**TASK ITEM:**
Do any lines in the data below contain "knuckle"? If so, copy every one of them.

(Data items)
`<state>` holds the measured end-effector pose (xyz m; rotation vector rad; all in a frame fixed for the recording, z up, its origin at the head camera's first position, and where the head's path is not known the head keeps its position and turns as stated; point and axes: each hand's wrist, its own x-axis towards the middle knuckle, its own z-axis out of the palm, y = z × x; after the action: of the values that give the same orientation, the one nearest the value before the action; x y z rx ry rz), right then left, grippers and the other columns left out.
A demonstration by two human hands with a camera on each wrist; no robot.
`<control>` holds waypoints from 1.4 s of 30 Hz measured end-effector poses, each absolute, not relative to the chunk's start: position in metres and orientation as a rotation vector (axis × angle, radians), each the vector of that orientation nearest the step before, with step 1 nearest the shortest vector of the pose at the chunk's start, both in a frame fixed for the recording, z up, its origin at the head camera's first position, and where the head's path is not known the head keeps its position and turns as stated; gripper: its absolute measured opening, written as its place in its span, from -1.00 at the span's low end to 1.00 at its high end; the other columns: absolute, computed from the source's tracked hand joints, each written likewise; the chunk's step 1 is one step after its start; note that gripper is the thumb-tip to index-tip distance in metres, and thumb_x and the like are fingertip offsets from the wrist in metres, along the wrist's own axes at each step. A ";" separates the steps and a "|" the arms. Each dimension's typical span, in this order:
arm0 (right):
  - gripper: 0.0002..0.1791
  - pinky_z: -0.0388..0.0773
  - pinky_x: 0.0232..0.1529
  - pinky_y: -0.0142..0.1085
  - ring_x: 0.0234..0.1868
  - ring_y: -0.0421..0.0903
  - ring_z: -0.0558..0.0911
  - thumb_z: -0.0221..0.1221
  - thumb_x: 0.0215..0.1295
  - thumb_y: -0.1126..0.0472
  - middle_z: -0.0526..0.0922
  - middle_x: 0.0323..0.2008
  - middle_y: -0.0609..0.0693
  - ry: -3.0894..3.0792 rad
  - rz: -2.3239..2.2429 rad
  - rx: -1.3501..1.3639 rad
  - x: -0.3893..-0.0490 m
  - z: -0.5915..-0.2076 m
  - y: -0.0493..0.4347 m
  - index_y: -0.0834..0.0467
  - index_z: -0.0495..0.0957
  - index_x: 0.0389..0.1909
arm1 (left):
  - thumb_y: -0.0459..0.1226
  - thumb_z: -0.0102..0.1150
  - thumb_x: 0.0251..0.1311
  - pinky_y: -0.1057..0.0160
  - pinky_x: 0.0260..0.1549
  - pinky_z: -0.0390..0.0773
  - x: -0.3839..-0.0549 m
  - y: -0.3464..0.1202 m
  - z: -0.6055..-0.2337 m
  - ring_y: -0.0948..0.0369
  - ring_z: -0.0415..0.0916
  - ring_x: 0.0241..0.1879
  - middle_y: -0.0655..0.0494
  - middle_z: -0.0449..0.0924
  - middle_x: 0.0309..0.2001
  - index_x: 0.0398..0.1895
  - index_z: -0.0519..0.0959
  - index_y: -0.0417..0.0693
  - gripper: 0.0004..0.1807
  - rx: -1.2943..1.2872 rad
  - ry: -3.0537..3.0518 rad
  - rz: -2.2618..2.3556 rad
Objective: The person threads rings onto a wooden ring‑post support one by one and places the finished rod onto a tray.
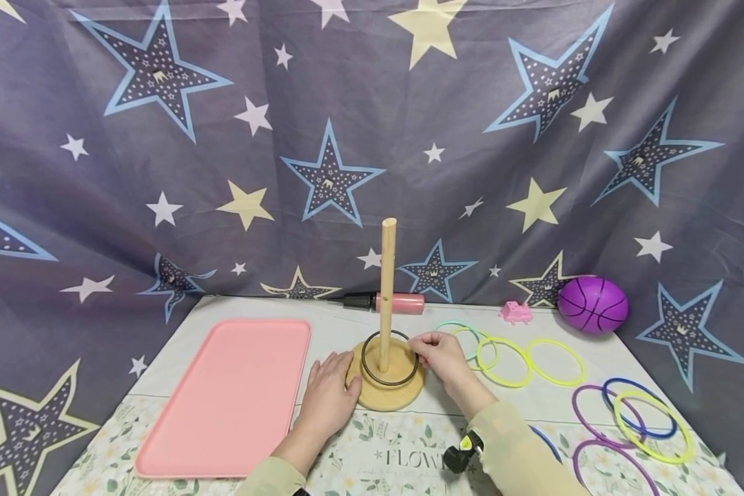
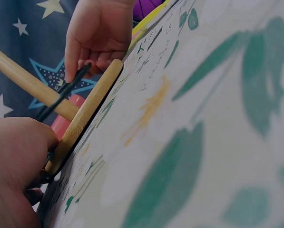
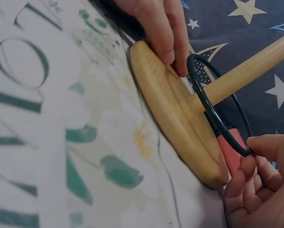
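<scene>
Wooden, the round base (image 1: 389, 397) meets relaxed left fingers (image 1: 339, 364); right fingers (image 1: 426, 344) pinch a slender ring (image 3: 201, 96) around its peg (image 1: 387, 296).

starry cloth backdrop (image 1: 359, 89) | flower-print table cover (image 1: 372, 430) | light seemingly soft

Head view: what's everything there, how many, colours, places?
Backdrop: 1, dark with stars, behind
Tablecloth: 1, pale, under the stand
Tray: 1, pink, left
Stand: 1, wood-coloured, centre
Held ring: 1, black, around stand's pole
Pump-like tool: 1, pink and black, behind stand
Toy: 1, pink, back right
Ball: 1, purple, back right
Loose rings: 9 (4 yellowish, 1 teal, 2 purple, 2 blue), right
Wrist devices: 2, mostly black, on wrists
Sleeves: 2, pale yellow, bottom
Left hand: 1, bare, touching stand's base
Right hand: 1, bare, pinching held ring
</scene>
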<state>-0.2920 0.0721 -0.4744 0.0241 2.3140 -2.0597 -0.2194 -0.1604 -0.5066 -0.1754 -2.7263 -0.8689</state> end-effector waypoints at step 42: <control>-0.90 0.50 -0.36 -0.33 -0.37 -0.11 0.53 0.44 0.39 0.26 0.66 -0.39 0.00 2.647 -1.699 -0.099 -0.298 -0.488 0.069 0.22 0.74 -0.28 | -0.23 0.22 0.54 -0.35 0.66 -0.01 -0.219 -0.161 -0.502 -0.26 0.30 0.59 -0.30 0.50 0.50 0.52 0.49 -0.37 -0.40 -0.171 -2.757 -0.866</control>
<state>-0.2975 0.0689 -0.4885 -0.0985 2.6468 -1.6994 -0.2187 -0.1609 -0.5024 -0.1707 -2.7572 -0.8665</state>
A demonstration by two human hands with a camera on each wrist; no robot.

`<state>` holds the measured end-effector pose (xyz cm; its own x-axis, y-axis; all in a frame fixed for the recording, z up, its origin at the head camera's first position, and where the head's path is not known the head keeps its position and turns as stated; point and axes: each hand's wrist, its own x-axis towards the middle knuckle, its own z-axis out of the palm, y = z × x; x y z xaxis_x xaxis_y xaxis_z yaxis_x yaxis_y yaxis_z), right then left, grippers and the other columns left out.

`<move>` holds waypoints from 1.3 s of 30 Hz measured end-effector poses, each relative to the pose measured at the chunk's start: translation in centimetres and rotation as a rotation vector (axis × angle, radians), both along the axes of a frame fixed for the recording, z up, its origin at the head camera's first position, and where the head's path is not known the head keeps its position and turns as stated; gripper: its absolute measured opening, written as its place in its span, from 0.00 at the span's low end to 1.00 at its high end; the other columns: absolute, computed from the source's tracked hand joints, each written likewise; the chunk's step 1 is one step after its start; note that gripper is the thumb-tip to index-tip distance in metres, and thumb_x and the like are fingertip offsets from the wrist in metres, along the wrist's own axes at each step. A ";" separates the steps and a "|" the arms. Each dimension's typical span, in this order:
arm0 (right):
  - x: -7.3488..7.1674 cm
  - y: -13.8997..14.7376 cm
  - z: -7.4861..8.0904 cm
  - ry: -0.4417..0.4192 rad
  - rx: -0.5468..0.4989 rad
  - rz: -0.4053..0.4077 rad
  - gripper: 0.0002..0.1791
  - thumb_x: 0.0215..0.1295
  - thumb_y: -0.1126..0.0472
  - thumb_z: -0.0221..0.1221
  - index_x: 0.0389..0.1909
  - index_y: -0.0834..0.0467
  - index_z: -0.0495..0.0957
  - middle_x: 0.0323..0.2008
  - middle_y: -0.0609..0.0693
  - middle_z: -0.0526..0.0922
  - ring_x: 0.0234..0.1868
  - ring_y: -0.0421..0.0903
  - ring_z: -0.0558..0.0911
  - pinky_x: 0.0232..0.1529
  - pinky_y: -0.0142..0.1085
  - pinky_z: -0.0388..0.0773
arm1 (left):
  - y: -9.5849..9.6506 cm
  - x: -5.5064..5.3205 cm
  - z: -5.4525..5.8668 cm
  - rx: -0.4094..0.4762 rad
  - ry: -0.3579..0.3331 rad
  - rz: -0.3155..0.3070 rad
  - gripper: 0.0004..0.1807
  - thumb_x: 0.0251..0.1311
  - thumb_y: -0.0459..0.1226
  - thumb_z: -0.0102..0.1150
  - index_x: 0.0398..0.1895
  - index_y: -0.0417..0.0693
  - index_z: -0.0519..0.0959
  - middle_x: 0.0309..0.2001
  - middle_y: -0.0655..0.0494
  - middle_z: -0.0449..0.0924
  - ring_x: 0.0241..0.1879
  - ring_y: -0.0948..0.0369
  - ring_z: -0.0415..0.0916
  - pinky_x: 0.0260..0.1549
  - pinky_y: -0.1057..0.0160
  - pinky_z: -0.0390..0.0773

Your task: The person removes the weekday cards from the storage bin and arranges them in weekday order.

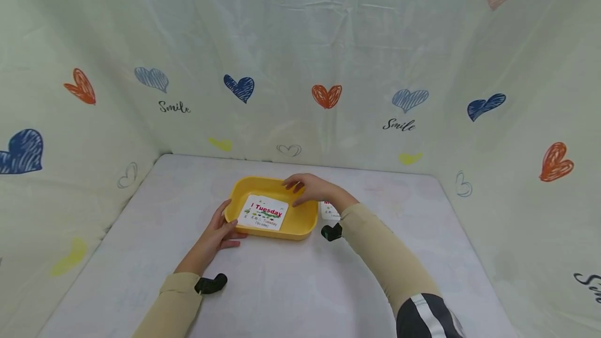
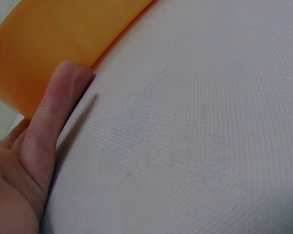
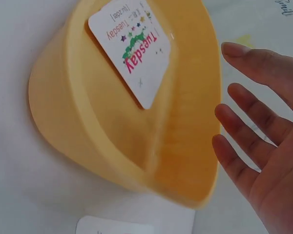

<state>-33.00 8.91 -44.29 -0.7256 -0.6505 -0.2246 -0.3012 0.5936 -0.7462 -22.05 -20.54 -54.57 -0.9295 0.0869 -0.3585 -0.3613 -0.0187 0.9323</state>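
A yellow plastic tray (image 1: 302, 226) sits on the white table. Inside it lies a white word card (image 1: 264, 212) with "Tuesday" printed in red above smaller writing, toward the left part of the tray. My left hand (image 1: 217, 236) grips the tray's near left corner, thumb at the rim and other fingers along the outer wall; the left wrist view shows fingers (image 2: 51, 109) against that wall. Over the tray's right side hovers my right hand (image 1: 312, 188), fingers spread and loosely bent, holding nothing. The right wrist view shows its fingertips (image 3: 224, 112) beside the tray's rim.
Another white card (image 1: 330, 211) lies on the table just right of the tray, partly covered by my right arm. Dark bands (image 1: 211, 284) circle both wrists. A cloth (image 1: 281, 46) printed with hearts and "Smile" hangs behind and at both sides of the table (image 1: 291, 286).
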 end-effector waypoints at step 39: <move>-0.4 -2.8 -3.3 -0.140 0.329 0.072 0.35 0.51 0.57 0.72 0.61 0.33 0.75 0.68 0.41 0.64 0.66 0.47 0.60 0.68 0.51 0.54 | 0.1 0.0 -0.1 -0.014 -0.002 -0.014 0.40 0.71 0.44 0.52 0.76 0.77 0.41 0.72 0.50 0.56 0.46 0.49 0.82 0.43 0.57 0.82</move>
<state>-33.43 6.11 -47.54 -0.6280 -0.5752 -0.5241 -0.2591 0.7897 -0.5561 -22.03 -20.46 -54.67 -0.9273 0.0953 -0.3619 -0.3636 -0.0005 0.9316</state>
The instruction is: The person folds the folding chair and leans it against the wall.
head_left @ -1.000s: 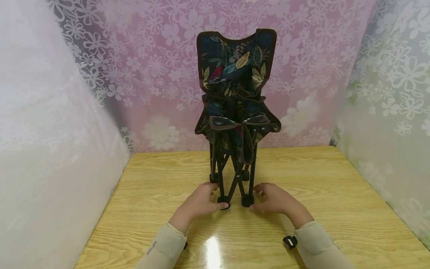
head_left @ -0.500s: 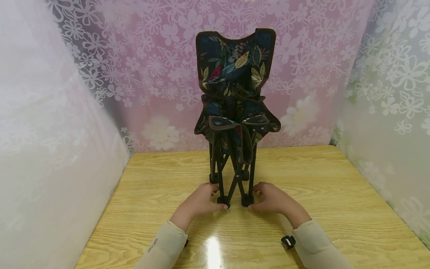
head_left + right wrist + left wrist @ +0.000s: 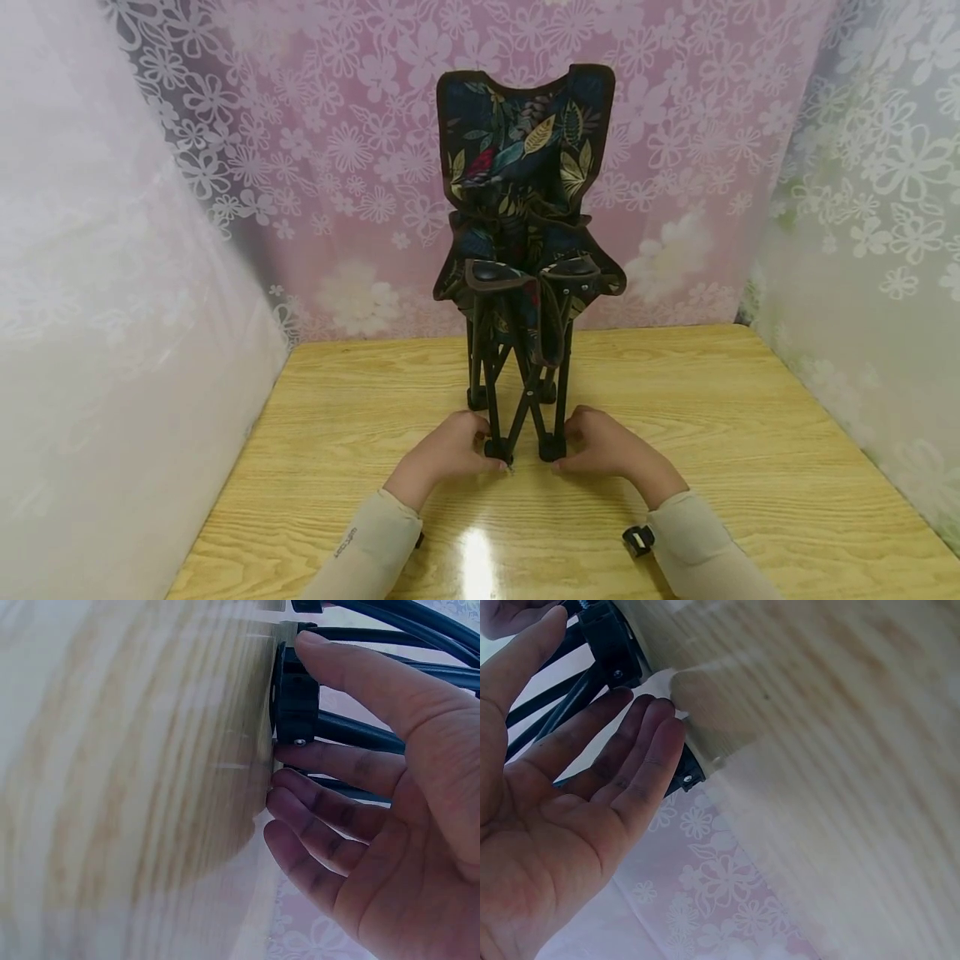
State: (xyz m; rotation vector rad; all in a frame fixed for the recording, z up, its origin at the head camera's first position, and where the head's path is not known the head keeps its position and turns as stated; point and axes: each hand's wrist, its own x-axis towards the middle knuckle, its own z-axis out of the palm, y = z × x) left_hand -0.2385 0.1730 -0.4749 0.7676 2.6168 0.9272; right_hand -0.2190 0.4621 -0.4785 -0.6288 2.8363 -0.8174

**FINAL ANSWER:**
`<state>` holds the measured end-effector pose (xyz m; rotation vector rad; all in a frame fixed for the recording, z up, its origin at the head camera's first position, and where the head's path is not known the head keeps its position and turns as stated; point and axes: each hand's wrist, its own x-axis towards the middle knuckle, its own z-axis out of the palm, y = z × x; after the action: of the values that give the same orientation, the one nearest the value before the action; x y z rx ry rz), right then left, grippers and the other columns left out.
`<state>` holds the measured end-effector pose (xyz cm; its own x-axis, y-axis; all in a frame fixed for the recording, z up, its origin at the head camera's first position, and where the head's path is not known the head keeps its position and turns as stated; point and axes: each hand's wrist, its own x-axis towards the middle knuckle, its own z-axis out of the palm, y = z × x; x y z xaxis_x xaxis_y xaxis_z yaxis_x yaxis_y yaxis_z), right then left, grippers and the other columns left out.
State: (xyz m; rotation vector rad; all in a frame fixed for the recording, z up, its origin at the head camera's first position, and where the head's path is not known the head keeps its position and turns as stated; point and axes: each hand's wrist, its own x-axis towards the middle knuckle, its own z-axis out of the palm, y = z × x) left_hand -0.2385 0.1730 -0.4749 0.7676 2.6168 0.9272; right_hand -0.2190 0.4621 -0.4785 -0.6288 2.8363 -0.8174

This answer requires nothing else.